En 1982, junto a Zeta Bosio y Charly Alberti, formó Soda Stereo, una banda que rompió fronteras y revolucionó el panorama musical latinoamericano. Con discos como Signos (1986), Doble Vida (1988) y Canción Animal (1990), Cerati y sus compañeros no solo lideraron el movimiento del “rock en español” en la década de los 80 y 90, sino que llevaron su sonido a escenarios de toda América y parte de Europa. Su capacidad para combinar melodías pegajosas con letras poéticas y arreglos innovadores convirtió a Soda Stereo en un fenómeno cultural.

Tras la disolución del grupo en 1997, Cerati emprendió una carrera solista marcada por la experimentación y la búsqueda constante de nuevas texturas sonoras. Álbumes como Bocanada (1999), Siempre es Hoy (2002) y Ahí Vamos(2006) mostraron su versatilidad, transitando desde la electrónica ambiental hasta un rock más directo y crudo. Fuerza Natural (2009), su último trabajo de estudio, consolidó su faceta de compositor maduro, con un fuerte espíritu folk y una profundidad lírica que hablaba de viajes, naturaleza y trascendencia.
Cerati también se destacó como productor y colaborador de otros artistas, siempre aportando su sello creativo y su oído meticuloso. Su legado no solo se mide en discos vendidos o premios ganados, sino en la inspiración que dejó en miles de músicos que encontraron en su obra un ejemplo de innovación y honestidad artística.
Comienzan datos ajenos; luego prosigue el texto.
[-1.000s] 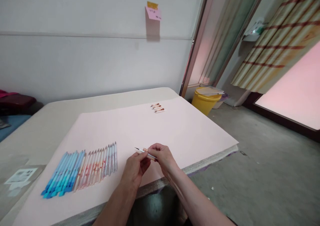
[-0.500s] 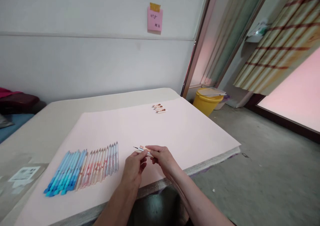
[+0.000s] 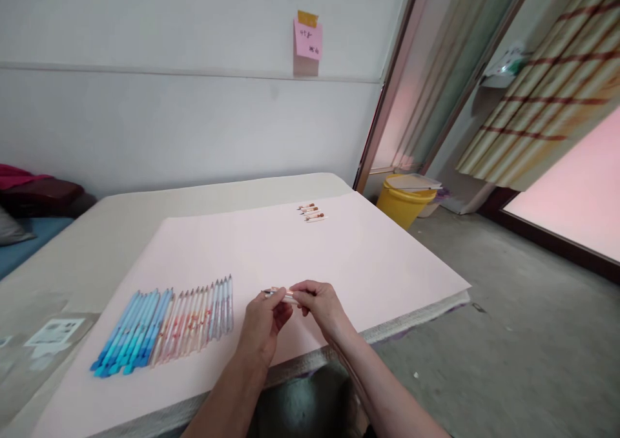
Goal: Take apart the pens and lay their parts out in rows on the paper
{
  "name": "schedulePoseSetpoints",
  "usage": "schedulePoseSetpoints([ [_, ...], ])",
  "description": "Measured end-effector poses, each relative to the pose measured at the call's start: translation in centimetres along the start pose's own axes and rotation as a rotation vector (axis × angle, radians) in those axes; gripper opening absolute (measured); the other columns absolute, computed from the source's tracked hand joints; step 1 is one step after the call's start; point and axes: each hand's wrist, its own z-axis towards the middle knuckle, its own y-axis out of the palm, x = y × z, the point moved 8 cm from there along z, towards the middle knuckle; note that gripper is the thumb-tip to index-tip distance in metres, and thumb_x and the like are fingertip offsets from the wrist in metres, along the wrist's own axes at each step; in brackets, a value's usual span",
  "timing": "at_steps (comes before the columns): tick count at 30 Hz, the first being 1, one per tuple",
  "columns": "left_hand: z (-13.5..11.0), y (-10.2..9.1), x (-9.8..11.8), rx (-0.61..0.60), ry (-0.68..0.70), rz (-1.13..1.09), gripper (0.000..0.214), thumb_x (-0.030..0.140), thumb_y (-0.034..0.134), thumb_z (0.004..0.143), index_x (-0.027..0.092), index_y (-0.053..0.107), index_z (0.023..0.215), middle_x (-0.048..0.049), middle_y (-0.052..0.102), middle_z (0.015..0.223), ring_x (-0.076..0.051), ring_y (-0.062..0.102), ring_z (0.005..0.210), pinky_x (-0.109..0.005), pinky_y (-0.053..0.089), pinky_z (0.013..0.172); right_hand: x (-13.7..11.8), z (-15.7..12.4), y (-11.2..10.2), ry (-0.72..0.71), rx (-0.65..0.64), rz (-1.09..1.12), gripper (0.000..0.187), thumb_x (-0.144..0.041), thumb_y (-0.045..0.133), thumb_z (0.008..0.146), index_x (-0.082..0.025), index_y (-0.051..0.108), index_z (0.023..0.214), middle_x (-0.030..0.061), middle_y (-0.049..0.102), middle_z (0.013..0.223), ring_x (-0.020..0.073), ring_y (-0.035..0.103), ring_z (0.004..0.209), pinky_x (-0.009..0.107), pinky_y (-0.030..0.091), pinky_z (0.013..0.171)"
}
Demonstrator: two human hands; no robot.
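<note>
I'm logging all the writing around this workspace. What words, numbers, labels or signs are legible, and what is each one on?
"45", then a mark that may be "g": pink note on the wall; the line below is too blurred to read.
White label at the left: printed, too small to read.
Row of pens: no legible text.
</note>
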Motion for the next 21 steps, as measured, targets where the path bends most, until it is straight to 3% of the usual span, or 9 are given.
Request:
schedulePoseSetpoints([
  [5, 0.0, 0.0, 0.2, 0.035, 0.052, -0.063, 0.012, 0.016, 0.070, 0.067, 0.013, 0.062, 0.075, -0.0032, 0.060, 0.075, -0.008, 0.057, 0.060, -0.020, 0.051, 0.057, 1.2, -0.7, -0.1, 0.182, 0.075, 0.343, 0.023, -0.022, 0.073, 0.059, -0.013, 0.065, 0.079, 0.0011, 0.061, 0.067, 0.0091, 0.056, 0.055, 0.022, 0.045, 0.055],
  [9, -0.2, 0.1, -0.4, 0.088, 0.065, -0.070, 0.012, 0.015, 0.070, 0.067, 0.012, 0.063, 0.076, -0.0033, 0.060, 0.078, -0.007, 0.057, 0.063, -0.018, 0.050, 0.059, 1.9, -0.9, -0.3, 0.203, 0.167, 0.512, 0.027, -0.017, 0.077, 0.052, -0.014, 0.062, 0.075, 0.0005, 0.060, 0.071, 0.0094, 0.058, 0.061, 0.022, 0.049, 0.062],
  [13, -0.3, 0.2, -1.1, 0.127, 0.054, -0.055, 0.016, 0.017, 0.071, 0.065, 0.012, 0.063, 0.078, -0.0024, 0.060, 0.077, -0.006, 0.056, 0.062, -0.017, 0.048, 0.057, 2.2, -0.9, -0.8, 0.159, 0.240, 0.504, 0.025, -0.017, 0.076, 0.051, -0.014, 0.061, 0.071, -0.0004, 0.058, 0.065, 0.0099, 0.057, 0.059, 0.021, 0.049, 0.057],
  [16, -0.2, 0.9, -1.4, 0.079, 0.001, -0.084, 0.018, 0.019, 0.072, 0.065, 0.013, 0.063, 0.079, -0.0018, 0.060, 0.076, -0.006, 0.057, 0.061, -0.017, 0.048, 0.056, 2.4, -0.5, -1.4, 0.123, 0.256, 0.433, 0.023, -0.018, 0.076, 0.051, -0.013, 0.061, 0.068, -0.0007, 0.056, 0.062, 0.0099, 0.056, 0.057, 0.021, 0.049, 0.055],
  [21, -0.5, 1.7, -1.3, 0.006, -0.115, -0.038, 0.026, 0.019, 0.071, 0.066, 0.012, 0.062, 0.089, -0.0056, 0.063, 0.080, -0.009, 0.059, 0.063, -0.019, 0.050, 0.056, 2.4, 2.1, -4.7, 0.091, 0.303, 0.314, 0.020, -0.019, 0.074, 0.051, -0.013, 0.061, 0.066, -0.0009, 0.056, 0.063, 0.0082, 0.054, 0.056, 0.021, 0.049, 0.056],
])
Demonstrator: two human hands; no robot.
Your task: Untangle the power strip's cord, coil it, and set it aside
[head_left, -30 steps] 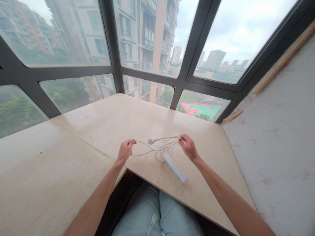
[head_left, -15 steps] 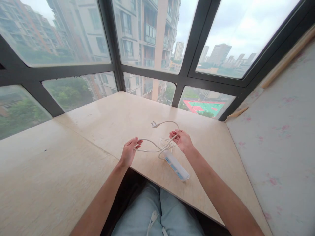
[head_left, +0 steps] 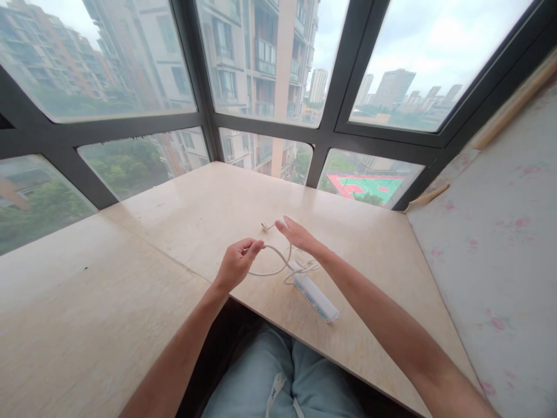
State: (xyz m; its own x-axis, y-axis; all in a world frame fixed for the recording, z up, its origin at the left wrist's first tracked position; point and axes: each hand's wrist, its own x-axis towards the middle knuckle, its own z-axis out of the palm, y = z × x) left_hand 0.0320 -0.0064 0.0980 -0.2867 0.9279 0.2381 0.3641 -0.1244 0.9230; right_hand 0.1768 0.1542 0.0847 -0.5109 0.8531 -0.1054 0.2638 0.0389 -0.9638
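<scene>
A white power strip [head_left: 315, 296] lies on the pale wooden table [head_left: 183, 215], near the front edge. Its white cable [head_left: 278, 262] loops across the board between my hands. My left hand [head_left: 237, 264] is closed in a pinch on a loop of the cable, a little above the table. My right hand [head_left: 298, 235] is stretched out flat with fingers apart, just behind the cable, reaching toward the plug [head_left: 264, 227] that rests on the table. The right hand holds nothing that I can see.
Dark-framed windows [head_left: 322, 136] close off the table's far side. A wall with flowered paper [head_left: 500, 244] runs along the right. A seam [head_left: 174, 264] divides the table into two boards. My legs in light trousers [head_left: 282, 377] show below the front edge.
The right hand let go of the cable and moved left toward the plug, fingers now stretched. The plug dropped onto the table. The left hand kept its pinch and shifted slightly right.
</scene>
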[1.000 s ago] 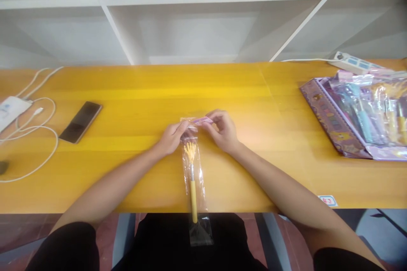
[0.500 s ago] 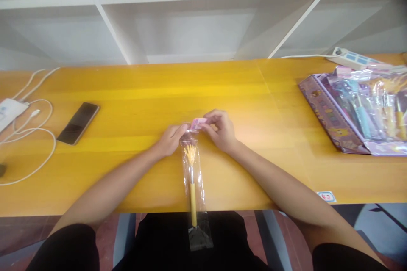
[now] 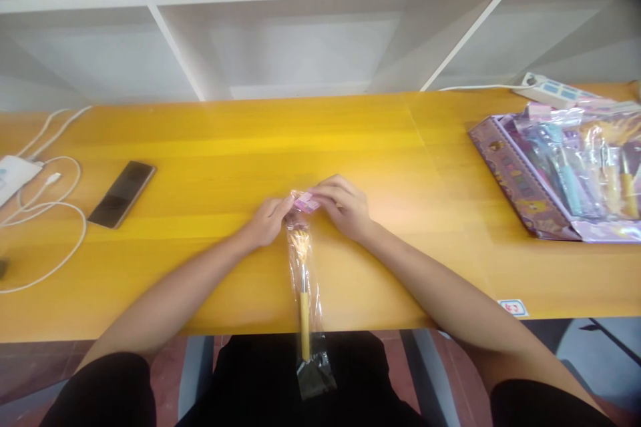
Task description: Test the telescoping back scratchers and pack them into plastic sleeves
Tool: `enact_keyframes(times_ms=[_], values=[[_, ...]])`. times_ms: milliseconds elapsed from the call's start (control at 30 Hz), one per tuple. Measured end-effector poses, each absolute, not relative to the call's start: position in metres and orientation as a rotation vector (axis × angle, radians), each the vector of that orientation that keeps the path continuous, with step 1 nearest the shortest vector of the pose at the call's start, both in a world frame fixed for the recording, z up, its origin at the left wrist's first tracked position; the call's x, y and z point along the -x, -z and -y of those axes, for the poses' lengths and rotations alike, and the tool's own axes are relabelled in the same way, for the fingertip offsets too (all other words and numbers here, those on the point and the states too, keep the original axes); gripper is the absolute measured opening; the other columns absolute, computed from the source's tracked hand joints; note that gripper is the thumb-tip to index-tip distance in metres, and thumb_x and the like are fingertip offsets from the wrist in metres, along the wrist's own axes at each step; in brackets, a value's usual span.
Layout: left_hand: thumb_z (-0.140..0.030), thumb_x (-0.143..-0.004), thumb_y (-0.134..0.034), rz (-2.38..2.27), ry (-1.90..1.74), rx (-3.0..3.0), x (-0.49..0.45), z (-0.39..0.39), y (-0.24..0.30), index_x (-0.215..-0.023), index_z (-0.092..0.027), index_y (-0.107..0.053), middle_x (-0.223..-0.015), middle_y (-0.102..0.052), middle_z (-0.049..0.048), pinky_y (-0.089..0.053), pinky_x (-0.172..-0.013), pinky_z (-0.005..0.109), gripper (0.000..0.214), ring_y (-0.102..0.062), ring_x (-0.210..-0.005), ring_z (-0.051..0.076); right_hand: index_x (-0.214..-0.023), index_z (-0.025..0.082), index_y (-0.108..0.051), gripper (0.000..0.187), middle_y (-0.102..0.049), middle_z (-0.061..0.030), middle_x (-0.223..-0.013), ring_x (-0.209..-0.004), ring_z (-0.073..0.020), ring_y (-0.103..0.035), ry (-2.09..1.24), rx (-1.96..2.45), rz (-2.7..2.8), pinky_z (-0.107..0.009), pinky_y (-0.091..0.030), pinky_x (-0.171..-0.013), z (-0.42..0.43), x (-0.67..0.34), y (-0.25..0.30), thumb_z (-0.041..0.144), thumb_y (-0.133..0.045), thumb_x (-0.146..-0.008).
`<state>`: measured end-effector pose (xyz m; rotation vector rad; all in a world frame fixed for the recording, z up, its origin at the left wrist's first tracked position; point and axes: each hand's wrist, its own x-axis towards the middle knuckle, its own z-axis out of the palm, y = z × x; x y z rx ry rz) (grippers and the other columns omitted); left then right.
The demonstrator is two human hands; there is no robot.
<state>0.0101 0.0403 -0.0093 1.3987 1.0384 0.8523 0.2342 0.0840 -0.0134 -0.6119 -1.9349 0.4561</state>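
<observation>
A long clear plastic bag [image 3: 305,280] lies on the yellow wooden table [image 3: 350,147], running toward me and hanging over the front edge. Inside it is a yellow stick with a small hand-shaped head [image 3: 300,243]. My left hand [image 3: 268,220] pinches the bag's top end from the left. My right hand [image 3: 343,207] pinches the pink label [image 3: 304,201] at the top of the bag from the right. Both hands have their fingers closed on the bag's top.
A black phone [image 3: 121,193] lies at the left, beside a white charger [image 3: 15,173] and white cables [image 3: 55,213]. A purple box of bagged items [image 3: 561,173] and a power strip [image 3: 548,90] sit at the right. White shelves [image 3: 300,27] stand behind the table.
The pink label has been folded down smaller over the bag's top, and my right hand's fingers have closed in over it. The bag's upper part is now more bunched.
</observation>
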Motion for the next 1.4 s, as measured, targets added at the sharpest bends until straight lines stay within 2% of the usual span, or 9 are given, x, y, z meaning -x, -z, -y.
enact_keyframes(times_ms=[100, 300, 500, 733, 867, 1000, 1167, 1267, 1400], values=[[-0.074, -0.105, -0.042, -1.045, -0.844, -1.397, -0.010, -0.041, 0.011, -0.102, -0.013, -0.083, -0.082, -0.083, 0.0105, -0.058, -0.071, 0.034, 0.074, -0.076, -0.072, 0.024, -0.126, 0.030, -0.079, 0.023, -0.074, -0.0077, -0.102, -0.089, -0.0212, -0.073, -0.440, 0.601, 1.955, -0.037, -0.064, -0.076, -0.084, -0.235, 0.014, 0.023, -0.065, -0.109], [-0.067, -0.105, -0.050, -1.055, -0.895, -1.387, -0.010, -0.041, 0.013, -0.096, -0.014, -0.082, -0.089, -0.082, 0.0097, -0.061, -0.080, 0.038, 0.063, -0.076, -0.082, 0.026, -0.132, 0.032, -0.078, 0.030, -0.071, -0.0072, -0.103, -0.088, -0.0197, -0.072, -0.411, 0.548, 2.001, -0.033, -0.063, -0.074, -0.085, -0.237, 0.014, 0.020, -0.062, -0.110], [-0.061, -0.106, -0.048, -1.092, -0.868, -1.439, -0.011, -0.040, 0.011, -0.093, -0.014, -0.082, -0.091, -0.081, 0.0108, -0.057, -0.082, 0.036, 0.059, -0.073, -0.086, 0.026, -0.141, 0.040, -0.073, 0.043, -0.068, -0.0059, -0.104, -0.086, -0.0184, -0.070, -0.398, 0.490, 2.073, -0.031, -0.059, -0.072, -0.084, -0.239, 0.018, 0.015, -0.057, -0.110], [-0.054, -0.108, -0.043, -1.111, -0.884, -1.528, -0.011, -0.040, 0.009, -0.086, -0.015, -0.076, -0.088, -0.078, 0.0076, -0.054, -0.081, 0.034, 0.055, -0.069, -0.084, 0.024, -0.149, 0.036, -0.068, 0.046, -0.062, -0.0078, -0.109, -0.070, -0.0149, -0.058, -0.417, 0.477, 2.181, -0.030, -0.052, -0.060, -0.083, -0.241, 0.016, 0.018, -0.057, -0.108], [-0.050, -0.108, -0.043, -1.119, -0.889, -1.534, -0.011, -0.041, 0.009, -0.079, -0.016, -0.070, -0.081, -0.074, 0.0050, -0.051, -0.075, 0.032, 0.052, -0.065, -0.077, 0.021, -0.155, 0.037, -0.063, 0.054, -0.060, -0.0080, -0.111, -0.076, -0.0172, -0.061, -0.424, 0.439, 2.213, -0.033, -0.056, -0.064, -0.082, -0.242, 0.012, 0.017, -0.058, -0.104], [-0.046, -0.108, -0.044, -1.094, -0.907, -1.506, -0.011, -0.041, 0.010, -0.079, -0.017, -0.071, -0.082, -0.074, 0.0042, -0.051, -0.076, 0.031, 0.049, -0.065, -0.078, 0.021, -0.158, 0.038, -0.058, 0.060, -0.062, -0.0077, -0.111, -0.078, -0.0186, -0.063, -0.387, 0.414, 2.223, -0.034, -0.057, -0.066, -0.082, -0.241, 0.010, 0.015, -0.056, -0.102], [-0.049, -0.107, -0.045, -1.128, -0.928, -1.468, -0.012, -0.041, 0.009, -0.076, -0.017, -0.069, -0.077, -0.070, 0.0031, -0.050, -0.075, 0.033, 0.050, -0.062, -0.076, 0.020, -0.149, 0.028, -0.056, 0.049, -0.067, -0.0112, -0.113, -0.100, -0.0264, -0.068, -0.398, 0.438, 2.180, -0.041, -0.063, -0.079, -0.080, -0.240, 0.007, 0.017, -0.058, -0.101], [-0.049, -0.106, -0.045, -1.130, -0.931, -1.458, -0.012, -0.041, 0.011, -0.078, -0.017, -0.070, -0.079, -0.071, 0.0040, -0.052, -0.079, 0.034, 0.050, -0.064, -0.080, 0.022, -0.139, 0.028, -0.060, 0.039, -0.067, -0.0108, -0.112, -0.098, -0.0261, -0.068, -0.400, 0.450, 2.185, -0.041, -0.063, -0.077, -0.081, -0.241, 0.007, 0.018, -0.058, -0.101], [-0.050, -0.106, -0.046, -1.131, -0.928, -1.437, -0.011, -0.041, 0.012, -0.081, -0.017, -0.073, -0.084, -0.075, 0.0053, -0.056, -0.084, 0.036, 0.049, -0.069, -0.086, 0.024, -0.135, 0.028, -0.063, 0.036, -0.066, -0.0102, -0.111, -0.093, -0.0252, -0.068, -0.374, 0.453, 2.196, -0.040, -0.062, -0.074, -0.081, -0.242, 0.009, 0.018, -0.058, -0.101]])
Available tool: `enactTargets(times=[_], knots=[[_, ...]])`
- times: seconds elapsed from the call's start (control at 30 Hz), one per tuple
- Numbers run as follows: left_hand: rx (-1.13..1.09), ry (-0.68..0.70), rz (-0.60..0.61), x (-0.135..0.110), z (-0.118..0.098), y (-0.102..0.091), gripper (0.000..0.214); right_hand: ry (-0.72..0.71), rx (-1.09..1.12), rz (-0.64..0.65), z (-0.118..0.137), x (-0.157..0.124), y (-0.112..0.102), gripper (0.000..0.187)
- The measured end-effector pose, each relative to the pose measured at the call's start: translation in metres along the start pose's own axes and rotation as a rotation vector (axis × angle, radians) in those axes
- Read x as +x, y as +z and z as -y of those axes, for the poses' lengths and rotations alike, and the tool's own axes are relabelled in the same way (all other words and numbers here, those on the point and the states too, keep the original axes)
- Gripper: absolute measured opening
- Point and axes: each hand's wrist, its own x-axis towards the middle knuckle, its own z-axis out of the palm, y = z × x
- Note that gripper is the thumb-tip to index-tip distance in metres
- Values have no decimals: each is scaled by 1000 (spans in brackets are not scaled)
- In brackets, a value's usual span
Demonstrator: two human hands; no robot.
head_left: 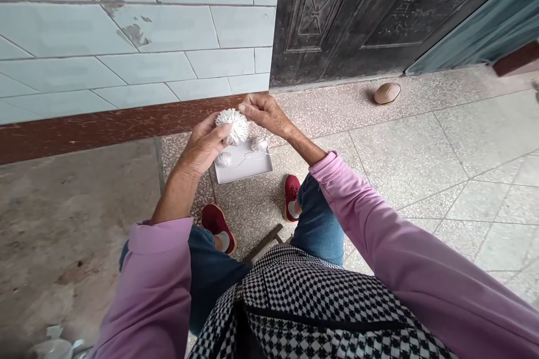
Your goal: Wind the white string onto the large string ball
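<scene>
**Steady the pompom, work the strands lightly**

The white pompom (239,127) is up in the air, above the far side of a shallow box (257,168) that sits on the floor (404,151). The left hand (202,145) is clamped on it, thumb laid across the near face and fingers round the side. The right hand (266,114) is at its upper right edge with the fingers curled in and the thumb close to the forefinger; whether a strand is caught between them I cannot tell.

The step in hand looks like fine fingering at that edge. To do it well, let the left hand bear all the steadying, holding firmly at the core rather than squeezing the loose ends, which would probably flatten. The right hand should take only a few strands at a time and tug gently, since a hard pull could draw one out. Turning the pompom a little between touches should help keep it round.

Below, a ball of thread (224,159) and another white bundle (259,145) lie in the box, with a loose thread (249,157) between them. Keeping that thread slack and clear of the fingers would guard against snags.
</scene>
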Motion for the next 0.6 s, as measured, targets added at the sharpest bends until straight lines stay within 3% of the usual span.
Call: enactTargets(times=[0.17, 0.33, 0.6], knots=[[-45, -8, -42, 4, 2, 5, 78, 11, 21, -50, -12, 3, 5, 78], [-57, -1, -25, 6, 2, 8, 69, 47, 72, -40, -15, 1, 2, 76], [-20, 34, -10, 9, 4, 19, 66, 42, 103, 87, 19, -7, -15, 65]])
El 15 de mayo de 2010, durante un concierto en Caracas, sufrió un accidente cerebrovascular que lo dejó en coma. Cuatro años después, el 4 de septiembre de 2014, falleció en Buenos Aires, dejando tras de sí una obra que continúa viva en la memoria colectiva.
Hoy, Gustavo Cerati es recordado como un arquitecto sonoro, un artista que supo convertir la música en un viaje emocional y estético. Su voz, su guitarra y su visión siguen resonando, confirmando que, como él mismo cantó, “el fin es donde partí”.